I sold all my positions but my losses weren't too great. (10K since November). I 'm really glad to be out of the Market as I think this is only the beginning. The US, ASIAN & EUROPEAN markets have really only just started their decline.

In some ways I think we are very lucky, because our Market seems to have been the first to receive a severe flogging. When the rest of the world starts to follow we may see massive losses unlike anything we've seen before.

Until recently I've been one of those saying "the fundamentals are still good". I still believe that but I've become sceptical of the market and think it's confidence is currently at an all time low which means prices will continue to tumble for some time yet.
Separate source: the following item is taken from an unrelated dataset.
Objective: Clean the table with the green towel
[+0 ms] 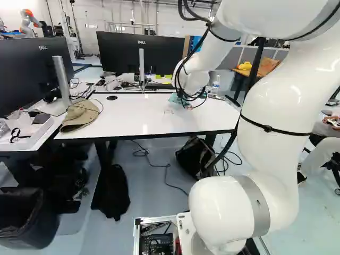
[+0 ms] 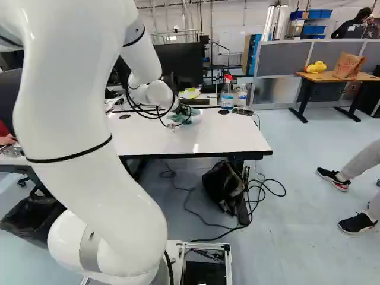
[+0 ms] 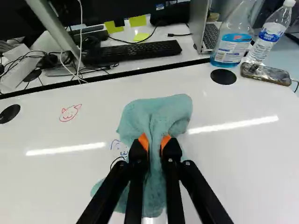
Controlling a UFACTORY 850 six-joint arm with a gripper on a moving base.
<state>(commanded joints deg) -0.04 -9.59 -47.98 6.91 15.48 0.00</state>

I think we will be looking at a short term future where "cash is king" again and the days of cheap money are gone.



I currently don't have the balls to go short because the Market is so unpredictable. Good luck to those who do.


----------



## panikhide (22 January 2008)

I would hope that if you've held on for this long then you would continue to hold and ride it out. What I can't understand is that there would be people out there who voluntarily sell at this stage of the downturn.


----------



## Trembling Hand (22 January 2008)

Uncle Festivus said:


> The market can stay irrational longer than you can stay solvent (or words to that effect).




That's the one to remember. athough it was said about margin trading.


----------



## Bruza (22 January 2008)

Like most here I am holding, fairly new to it as well & didn't have stop losses in place, (figured to be in a year to feel around).

To add extreme pain, when I finally got onto ComSuc my portfolio showed I'd lost EVERYTHING!

It's got to be a glitch, got to be.


----------



## wildmanchris (22 January 2008)

So someone tell me if im right on this - im not that smart.

The NASDAQ closed friday at 2340 - and the future value as per bloomberg is 1781.  Does this mean the future is pointed to a far bit more downwards?


----------



## tronic72 (22 January 2008)

panikhide said:


> I would hope that if you've held on for this long then you would continue to hold and ride it out. What I can't understand is that there would be people out there who voluntarily sell at this stage of the downturn.




Hi Panikhide,

I've seen a lot of people with similar posts to yours so I thought I'd explain why.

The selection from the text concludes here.